» Exercise details:
Across the listing that follows, work out how many lines carry the string "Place". Provide that number and nothing else.

START Recorded information

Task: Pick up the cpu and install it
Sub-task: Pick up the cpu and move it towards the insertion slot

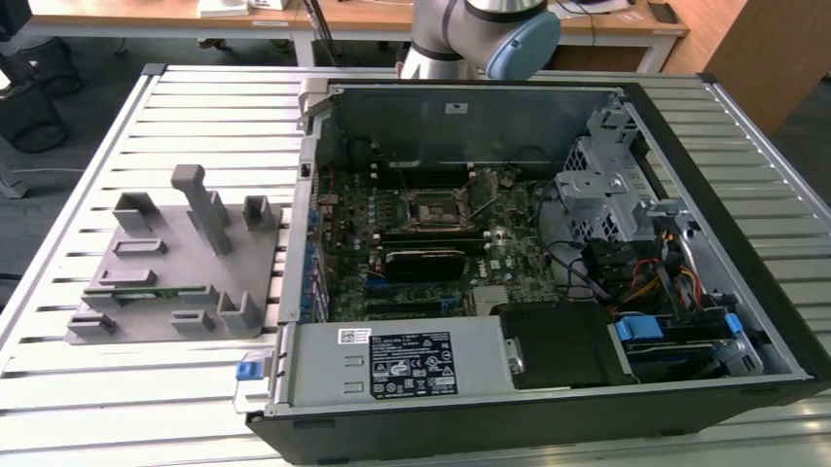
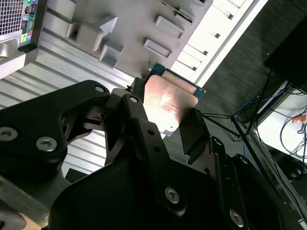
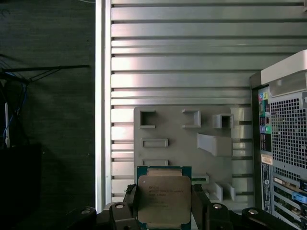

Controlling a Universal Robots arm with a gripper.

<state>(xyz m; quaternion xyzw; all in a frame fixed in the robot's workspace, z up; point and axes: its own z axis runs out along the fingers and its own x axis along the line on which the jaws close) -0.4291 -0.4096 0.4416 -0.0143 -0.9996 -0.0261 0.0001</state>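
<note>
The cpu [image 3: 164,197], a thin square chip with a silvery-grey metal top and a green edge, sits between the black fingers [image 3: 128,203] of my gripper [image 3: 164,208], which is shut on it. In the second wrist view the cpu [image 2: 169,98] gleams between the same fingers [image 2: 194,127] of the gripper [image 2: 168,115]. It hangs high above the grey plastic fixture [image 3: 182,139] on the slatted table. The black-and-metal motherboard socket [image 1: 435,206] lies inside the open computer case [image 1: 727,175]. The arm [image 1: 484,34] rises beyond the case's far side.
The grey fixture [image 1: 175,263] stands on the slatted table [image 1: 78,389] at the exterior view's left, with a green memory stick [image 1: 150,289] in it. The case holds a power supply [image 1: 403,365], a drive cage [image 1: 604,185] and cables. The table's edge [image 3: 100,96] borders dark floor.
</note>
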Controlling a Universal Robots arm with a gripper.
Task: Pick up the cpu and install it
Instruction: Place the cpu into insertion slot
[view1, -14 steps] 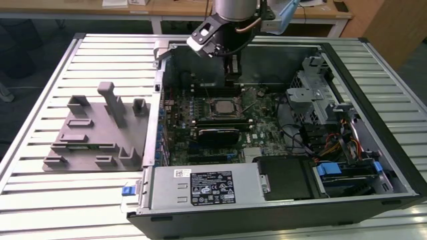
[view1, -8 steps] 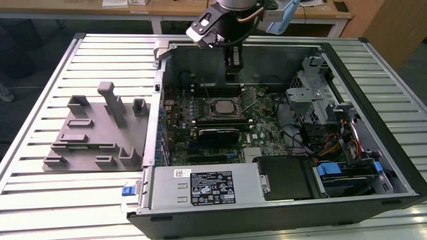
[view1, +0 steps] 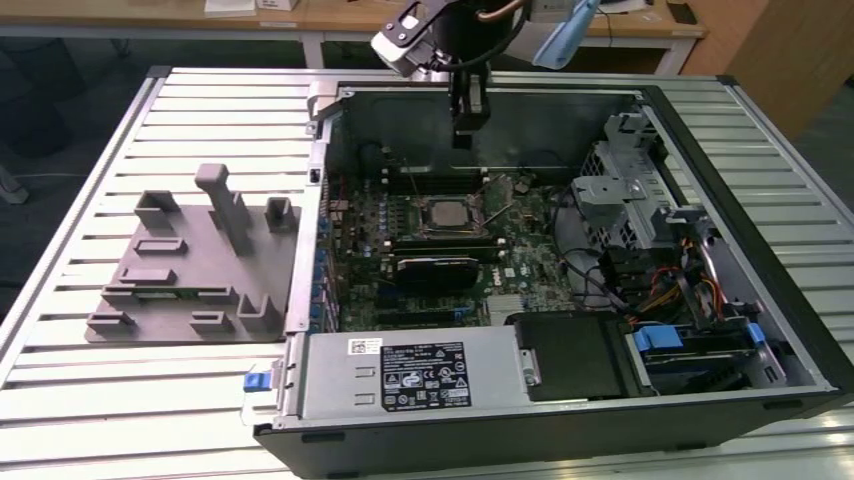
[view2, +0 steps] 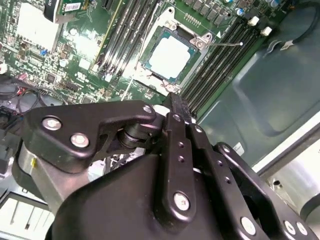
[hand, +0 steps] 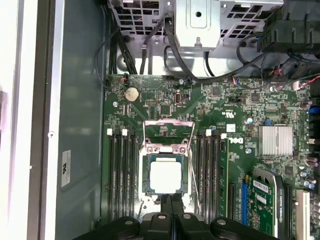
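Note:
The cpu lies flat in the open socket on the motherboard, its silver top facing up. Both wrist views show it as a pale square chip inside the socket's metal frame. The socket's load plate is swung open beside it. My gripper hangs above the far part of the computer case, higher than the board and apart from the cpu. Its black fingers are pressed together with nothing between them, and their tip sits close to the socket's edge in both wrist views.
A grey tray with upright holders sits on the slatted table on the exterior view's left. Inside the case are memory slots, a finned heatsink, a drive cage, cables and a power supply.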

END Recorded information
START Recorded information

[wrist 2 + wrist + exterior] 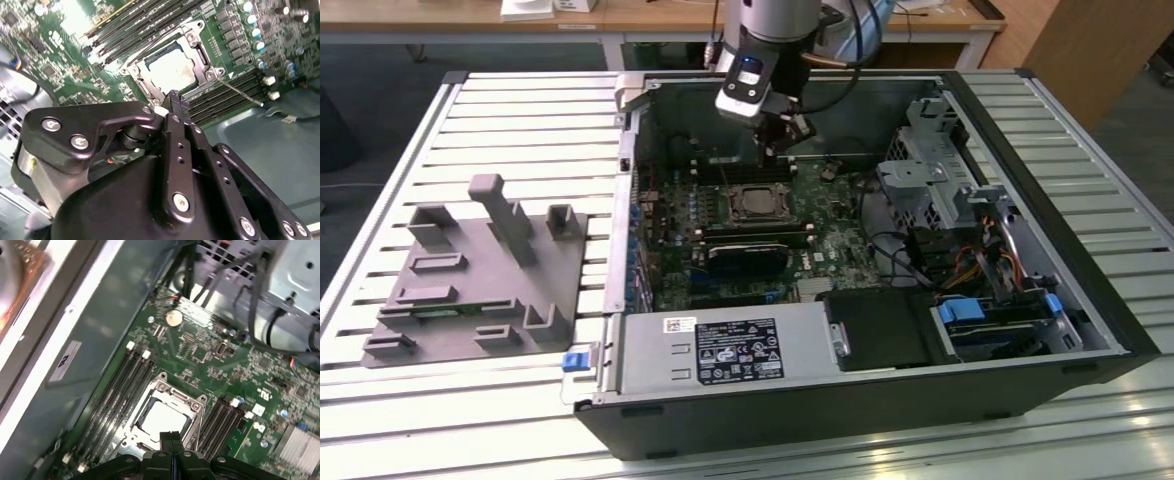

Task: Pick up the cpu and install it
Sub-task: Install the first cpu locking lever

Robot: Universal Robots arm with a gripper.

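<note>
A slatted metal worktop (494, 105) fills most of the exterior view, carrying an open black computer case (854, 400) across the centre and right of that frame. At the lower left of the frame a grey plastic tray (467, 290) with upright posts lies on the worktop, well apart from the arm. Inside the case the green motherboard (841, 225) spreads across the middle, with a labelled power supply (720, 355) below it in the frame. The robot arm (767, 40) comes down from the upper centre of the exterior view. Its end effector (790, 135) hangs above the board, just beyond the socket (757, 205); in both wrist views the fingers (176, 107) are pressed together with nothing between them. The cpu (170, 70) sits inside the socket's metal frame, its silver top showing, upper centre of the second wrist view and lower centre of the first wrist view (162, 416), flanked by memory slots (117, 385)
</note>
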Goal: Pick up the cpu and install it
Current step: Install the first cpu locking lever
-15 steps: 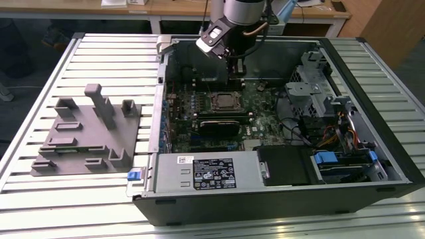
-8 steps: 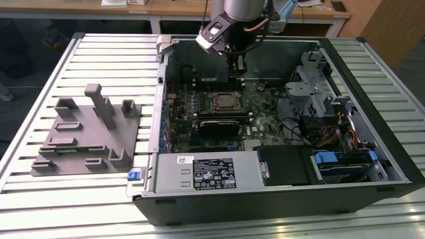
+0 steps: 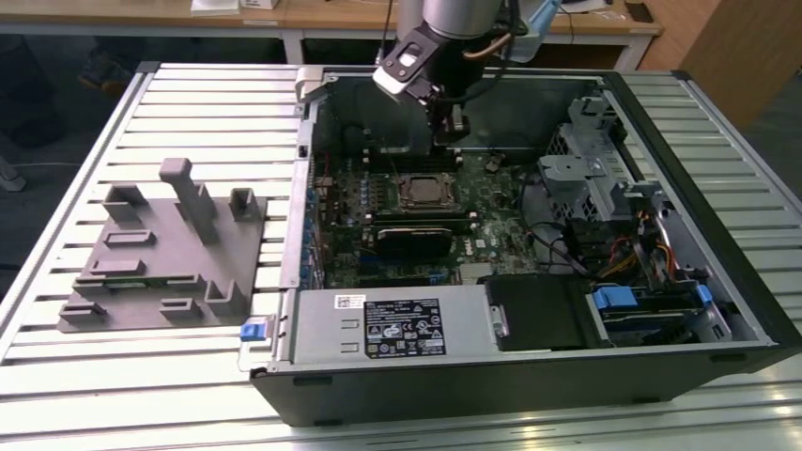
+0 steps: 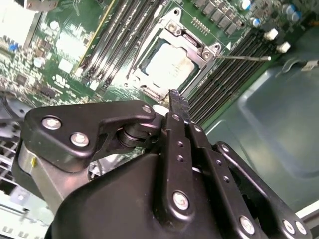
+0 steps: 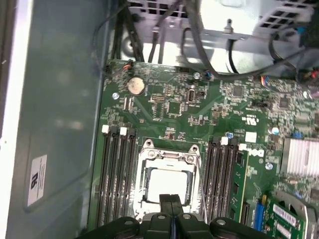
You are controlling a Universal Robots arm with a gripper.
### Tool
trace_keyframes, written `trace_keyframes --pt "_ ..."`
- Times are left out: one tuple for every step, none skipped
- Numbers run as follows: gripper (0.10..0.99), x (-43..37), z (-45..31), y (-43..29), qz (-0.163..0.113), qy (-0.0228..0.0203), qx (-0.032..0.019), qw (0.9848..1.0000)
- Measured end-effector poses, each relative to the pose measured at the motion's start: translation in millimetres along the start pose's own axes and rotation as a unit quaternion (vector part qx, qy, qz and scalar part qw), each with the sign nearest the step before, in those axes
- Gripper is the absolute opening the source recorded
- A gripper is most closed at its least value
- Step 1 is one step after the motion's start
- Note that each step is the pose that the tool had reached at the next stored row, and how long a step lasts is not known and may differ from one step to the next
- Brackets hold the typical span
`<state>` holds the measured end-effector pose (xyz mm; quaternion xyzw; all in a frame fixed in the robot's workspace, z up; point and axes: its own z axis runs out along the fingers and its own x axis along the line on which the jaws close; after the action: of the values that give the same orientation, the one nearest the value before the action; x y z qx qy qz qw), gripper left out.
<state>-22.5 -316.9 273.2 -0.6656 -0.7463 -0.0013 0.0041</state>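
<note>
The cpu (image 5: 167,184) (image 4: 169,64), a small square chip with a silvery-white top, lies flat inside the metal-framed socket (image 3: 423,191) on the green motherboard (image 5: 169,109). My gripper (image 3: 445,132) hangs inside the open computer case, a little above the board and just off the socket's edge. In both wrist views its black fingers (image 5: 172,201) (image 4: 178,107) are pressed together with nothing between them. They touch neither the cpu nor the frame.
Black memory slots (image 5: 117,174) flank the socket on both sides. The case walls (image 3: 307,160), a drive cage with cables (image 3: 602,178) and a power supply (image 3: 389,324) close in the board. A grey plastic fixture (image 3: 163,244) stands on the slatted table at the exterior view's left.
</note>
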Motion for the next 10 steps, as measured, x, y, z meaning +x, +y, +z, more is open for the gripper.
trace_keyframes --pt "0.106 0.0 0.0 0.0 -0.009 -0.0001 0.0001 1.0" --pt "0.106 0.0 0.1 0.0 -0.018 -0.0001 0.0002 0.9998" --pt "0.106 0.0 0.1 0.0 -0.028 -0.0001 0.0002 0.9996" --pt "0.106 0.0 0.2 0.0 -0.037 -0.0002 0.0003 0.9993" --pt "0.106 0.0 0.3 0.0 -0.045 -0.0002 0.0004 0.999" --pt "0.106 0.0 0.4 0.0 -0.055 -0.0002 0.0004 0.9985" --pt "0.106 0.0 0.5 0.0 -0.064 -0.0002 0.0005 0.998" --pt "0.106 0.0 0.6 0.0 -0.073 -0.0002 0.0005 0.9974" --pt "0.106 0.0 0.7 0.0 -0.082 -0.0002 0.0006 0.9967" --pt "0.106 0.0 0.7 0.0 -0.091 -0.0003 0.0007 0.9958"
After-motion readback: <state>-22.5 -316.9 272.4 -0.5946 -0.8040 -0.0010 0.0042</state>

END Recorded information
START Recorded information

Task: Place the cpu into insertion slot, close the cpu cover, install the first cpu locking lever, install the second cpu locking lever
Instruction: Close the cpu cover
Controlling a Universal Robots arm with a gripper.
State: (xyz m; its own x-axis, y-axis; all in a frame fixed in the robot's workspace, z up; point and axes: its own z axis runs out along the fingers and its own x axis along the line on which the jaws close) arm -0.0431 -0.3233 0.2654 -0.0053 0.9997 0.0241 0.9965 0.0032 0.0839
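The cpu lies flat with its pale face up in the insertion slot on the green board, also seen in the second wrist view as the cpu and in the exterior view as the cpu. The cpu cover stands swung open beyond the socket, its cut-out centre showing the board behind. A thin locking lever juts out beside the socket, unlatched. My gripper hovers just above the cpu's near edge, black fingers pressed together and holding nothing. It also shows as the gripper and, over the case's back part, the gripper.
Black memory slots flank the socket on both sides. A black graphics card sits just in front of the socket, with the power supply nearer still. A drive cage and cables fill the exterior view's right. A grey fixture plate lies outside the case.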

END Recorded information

» Output of the exercise:
2